What needs to be done – Return an exact copy of the data, starting at its first line and ending at the line that contains "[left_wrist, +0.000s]", minus any pictures.

==*==

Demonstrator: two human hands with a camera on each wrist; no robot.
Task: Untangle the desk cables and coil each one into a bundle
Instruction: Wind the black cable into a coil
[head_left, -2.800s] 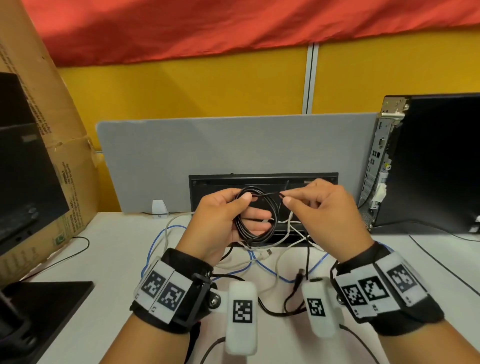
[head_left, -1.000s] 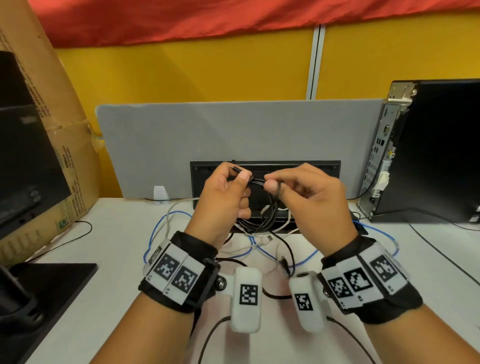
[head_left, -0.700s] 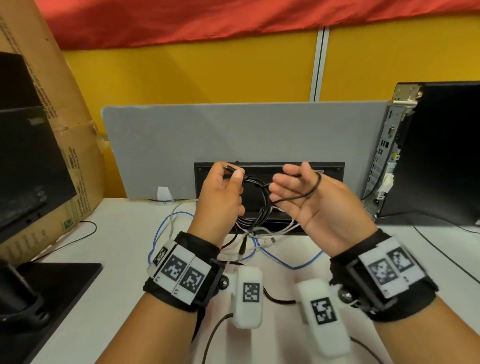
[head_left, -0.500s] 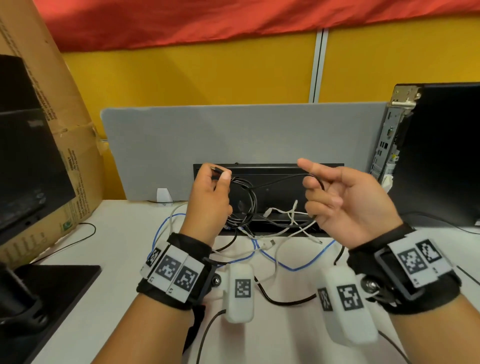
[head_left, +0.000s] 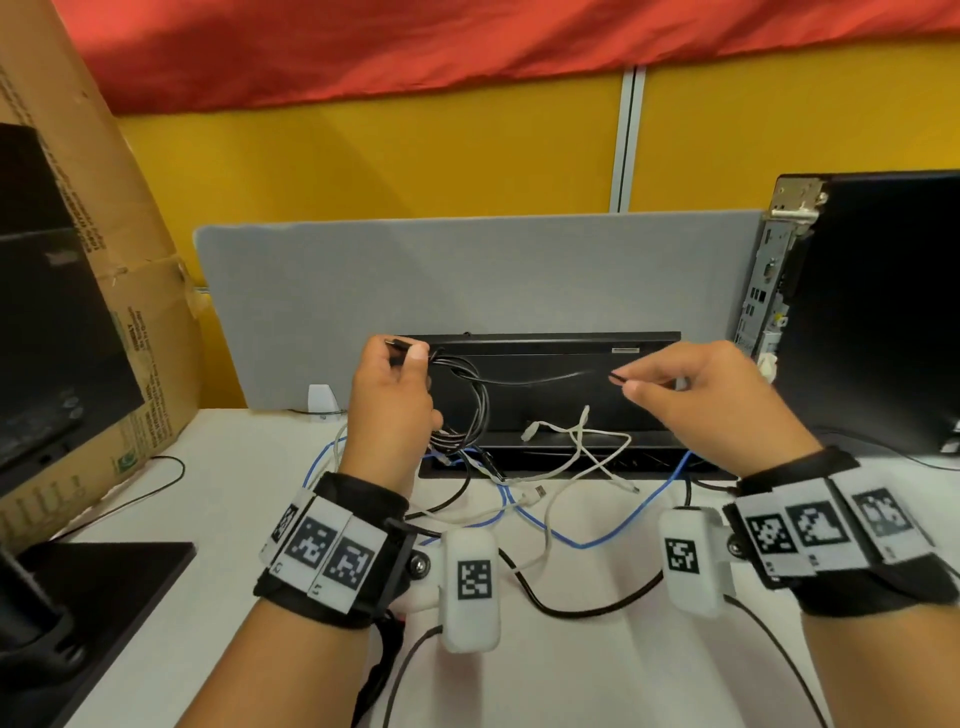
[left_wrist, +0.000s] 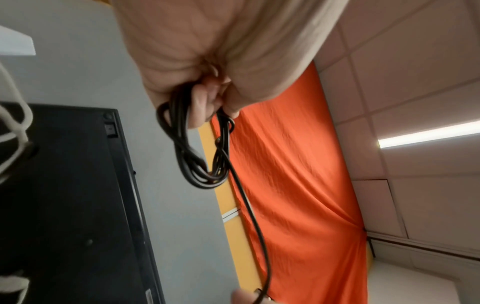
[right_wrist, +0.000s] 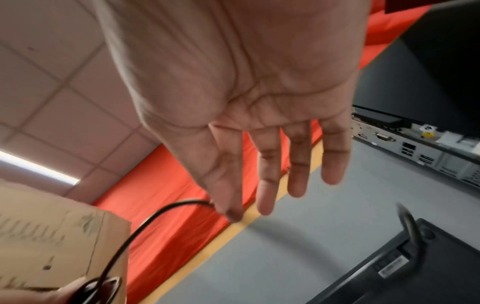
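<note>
My left hand (head_left: 400, 395) grips a coil of thin black cable (head_left: 470, 410) above the back of the white desk (head_left: 218, 499), with one plug poking out past its thumb. In the left wrist view the loops (left_wrist: 197, 164) hang from the curled fingers (left_wrist: 205, 102). A free length of the same cable runs right to my right hand (head_left: 631, 385), which pinches its end at the fingertips. The right wrist view shows that hand's (right_wrist: 226, 207) other fingers straight and the cable (right_wrist: 145, 222) meeting the index fingertip; the thumb is hidden.
White cables (head_left: 576, 447), a blue cable (head_left: 597, 540) and another black cable (head_left: 571, 608) lie tangled on the desk below my hands. A black keyboard (head_left: 550, 405) leans on the grey divider (head_left: 467, 280). A PC tower (head_left: 872, 312) stands right, a cardboard box (head_left: 104, 312) and monitor (head_left: 41, 338) left.
My right hand has moved away to the right from the coil, drawing the cable's free end out into a nearly straight span. The left hand keeps its grip on the coil.
</note>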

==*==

Answer to the exercise –
Demonstrator: two human hands with a camera on each wrist; no robot.
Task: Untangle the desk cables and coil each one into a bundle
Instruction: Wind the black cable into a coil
[head_left, -2.800s] 
[head_left, -1.000s] 
[head_left, -0.700s] 
[head_left, -0.500s] 
[head_left, +0.000s] 
[left_wrist, +0.000s] 

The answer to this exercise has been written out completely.